In vivo Insect Model for Preclinical Toxicity studies/Pathogenicity Testing
We offer a rapid in vivo screening system for evaluating the virulence of microbial pathogens, the efficacy of antimicrobial drugs or the anti-inflammatory effects of novel compounds, as well as providing an in vivo model for early stage/pre-clinical toxicity studies.
The use of insects for screening microbial pathogens and for assessing the potency of anti-microbial drugs is now well established and has the advantage of giving results within 24 hours. Insect cells offer a simple in vivo model for pre-clinical toxicity studies.
Due to the strong structural and functional similarities between the insect immune response and the innate immune response of mammals, insects may be used in place of mammals and give comparable results. The use of insects in place of mammals is cost effective and does not have any of the ethical and legal requirements associated with the use of mammals.
We offer a rapid (24 - 48 hours) screening service for measuring the in vivo and in vitro activity of microbial pathogens as well as potential antibiotics, immune-stimulants or vaccines. The system we provide can be used for a range of applications.
Microbial Challenge: Pathogencicity or virulence of both wild type as well as mutant strains of infectious microbes can be readily assessed in the insect model.
Anti-microbial Efficacy: Pretreatment of insect cells with potential antimicrobials can be used to assess the early stage potential of anti-microbial.
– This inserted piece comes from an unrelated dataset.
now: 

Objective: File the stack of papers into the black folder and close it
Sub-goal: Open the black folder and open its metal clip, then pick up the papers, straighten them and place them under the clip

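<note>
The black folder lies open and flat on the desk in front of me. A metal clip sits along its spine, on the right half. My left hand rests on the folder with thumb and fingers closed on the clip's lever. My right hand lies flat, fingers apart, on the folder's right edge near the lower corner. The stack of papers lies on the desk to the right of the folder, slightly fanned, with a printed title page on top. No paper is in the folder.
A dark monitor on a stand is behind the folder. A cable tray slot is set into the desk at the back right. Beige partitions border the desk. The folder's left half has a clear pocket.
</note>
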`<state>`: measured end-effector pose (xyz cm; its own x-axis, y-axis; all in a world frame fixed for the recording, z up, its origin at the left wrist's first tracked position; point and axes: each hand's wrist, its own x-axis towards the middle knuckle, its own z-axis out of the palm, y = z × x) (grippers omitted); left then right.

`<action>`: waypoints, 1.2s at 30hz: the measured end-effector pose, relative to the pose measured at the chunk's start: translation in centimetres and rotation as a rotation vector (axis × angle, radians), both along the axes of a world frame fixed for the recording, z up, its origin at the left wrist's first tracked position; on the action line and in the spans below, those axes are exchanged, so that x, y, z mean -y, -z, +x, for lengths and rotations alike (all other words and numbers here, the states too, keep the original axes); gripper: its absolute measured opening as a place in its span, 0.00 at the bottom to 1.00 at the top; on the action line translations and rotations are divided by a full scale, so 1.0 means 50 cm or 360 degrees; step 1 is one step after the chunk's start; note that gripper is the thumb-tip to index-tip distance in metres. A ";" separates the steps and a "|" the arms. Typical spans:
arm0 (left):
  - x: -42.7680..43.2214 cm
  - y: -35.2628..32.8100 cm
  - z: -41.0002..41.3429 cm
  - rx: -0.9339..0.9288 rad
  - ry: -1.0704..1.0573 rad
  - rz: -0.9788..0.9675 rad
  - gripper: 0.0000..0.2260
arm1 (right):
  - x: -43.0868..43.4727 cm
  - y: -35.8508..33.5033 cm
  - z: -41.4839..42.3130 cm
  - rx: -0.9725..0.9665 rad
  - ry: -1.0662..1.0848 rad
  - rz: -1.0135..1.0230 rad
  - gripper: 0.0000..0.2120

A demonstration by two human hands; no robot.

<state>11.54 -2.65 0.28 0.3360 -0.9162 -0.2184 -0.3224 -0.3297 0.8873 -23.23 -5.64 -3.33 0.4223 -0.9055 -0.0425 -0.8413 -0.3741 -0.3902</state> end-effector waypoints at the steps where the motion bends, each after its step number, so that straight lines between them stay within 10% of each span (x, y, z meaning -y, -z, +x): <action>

Toxicity of compounds: The effect of novel compounds on larval survival can be used as a measure of the likely response of mammals to the same compound and assist in identifying the optimum dose/range for mammalian testing.
Immuno-stimulant Efficacy: Immuno-stimulants will activate the innate immune system of insect cells. Potential immune-stimulants with health of clinical benefit can be readily assessed in a simple model. Biomarkers of immune-stimulation will be up regulated.
Vaccine: Pre-exposure of insect cells to potential vaccines can be used to assess vaccine potential following subsequent challenge with the organism of interest.
Gene deletion studies/ Alterations in gene expression: Analysis of changes in the expression of key genes can be used to measure the insect immune response to a pathogen or to an antimicrobial agent.
Alterations in microbial load: The growth of a microbe in the insect body can be used to quantify the relative virulence of the pathogen. This test is particularly useful when trying to measure small changes in the virulence of mutants.
Larval Survival: The survival of larvae following challenge with microbial pathogens can be measured after 24 - 48 hours and the results correlate well with those that can be obtained with mammals.
Changes in haemoyte density and function: Haemocytes are cells of the insect immune system and are analogous to neutrophils in form and function. Fluctuation in the haemocyte density can be used to measure the alteration in the virulence of microbial mutants. Changes in the function of haemocytes (e.g. superoxide production) can be used to measure the anti-inflammatory properties of compounds.
Proteomic profile: Analysis of the insect proteome following infection or administration of a compound can give a good indication of the likely response of the mammalian immune response.
Superoxide Dismutase Assay: The ability of certain compounds to inhibit superoxide dismutase in insect immune cells.